Task:
Only the lines below starting at the one containing "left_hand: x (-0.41" and ending at the one containing "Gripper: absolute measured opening" belong in the answer, each copied exactly.

Supplied data:
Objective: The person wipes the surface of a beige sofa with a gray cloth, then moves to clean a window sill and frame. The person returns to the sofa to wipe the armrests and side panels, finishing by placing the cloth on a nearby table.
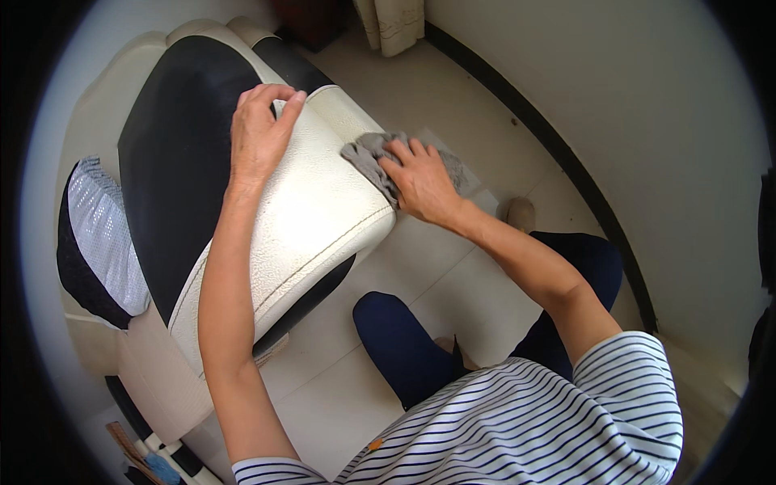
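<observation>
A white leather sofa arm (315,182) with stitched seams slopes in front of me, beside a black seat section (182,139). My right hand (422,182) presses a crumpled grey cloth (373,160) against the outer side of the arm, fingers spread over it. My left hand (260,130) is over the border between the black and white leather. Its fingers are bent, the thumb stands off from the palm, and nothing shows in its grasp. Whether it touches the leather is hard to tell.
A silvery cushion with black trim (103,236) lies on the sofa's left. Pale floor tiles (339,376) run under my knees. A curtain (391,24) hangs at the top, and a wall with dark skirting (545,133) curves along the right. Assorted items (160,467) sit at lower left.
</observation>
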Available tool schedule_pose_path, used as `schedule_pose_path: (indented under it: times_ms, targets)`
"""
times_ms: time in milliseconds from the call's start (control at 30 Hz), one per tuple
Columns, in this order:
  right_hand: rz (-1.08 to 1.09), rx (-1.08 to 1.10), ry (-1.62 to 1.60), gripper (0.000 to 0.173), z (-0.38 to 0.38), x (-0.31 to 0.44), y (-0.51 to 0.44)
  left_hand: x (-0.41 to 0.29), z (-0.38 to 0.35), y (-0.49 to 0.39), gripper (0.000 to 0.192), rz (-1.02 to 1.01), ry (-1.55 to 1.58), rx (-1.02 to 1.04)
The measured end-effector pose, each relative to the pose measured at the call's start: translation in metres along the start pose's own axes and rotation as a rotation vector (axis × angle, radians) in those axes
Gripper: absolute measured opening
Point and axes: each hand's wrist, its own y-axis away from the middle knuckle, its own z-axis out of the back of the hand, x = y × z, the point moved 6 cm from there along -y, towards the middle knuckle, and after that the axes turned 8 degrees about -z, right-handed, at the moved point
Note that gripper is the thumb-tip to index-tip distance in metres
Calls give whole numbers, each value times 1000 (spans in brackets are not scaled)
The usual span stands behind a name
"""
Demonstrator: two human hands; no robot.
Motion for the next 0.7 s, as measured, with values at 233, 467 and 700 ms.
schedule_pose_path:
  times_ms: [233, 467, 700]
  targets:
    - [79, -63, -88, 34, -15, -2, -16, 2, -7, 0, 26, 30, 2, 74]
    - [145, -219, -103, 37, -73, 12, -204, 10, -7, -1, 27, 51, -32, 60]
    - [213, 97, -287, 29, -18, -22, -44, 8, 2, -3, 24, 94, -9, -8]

Written reply:
  left_hand: x (-0.41 to 0.29), z (-0.38 to 0.35), y (-0.49 to 0.39), gripper (0.000 to 0.192), rz (-1.02 to 1.01), ry (-1.55 to 1.58), rx (-1.02 to 1.04)
The measured end-effector pose, each relative to the pose measured at the call's start: translation in metres along the start pose's own axes and rotation as a rotation vector (axis × angle, radians) in those axes
Gripper: absolute measured opening

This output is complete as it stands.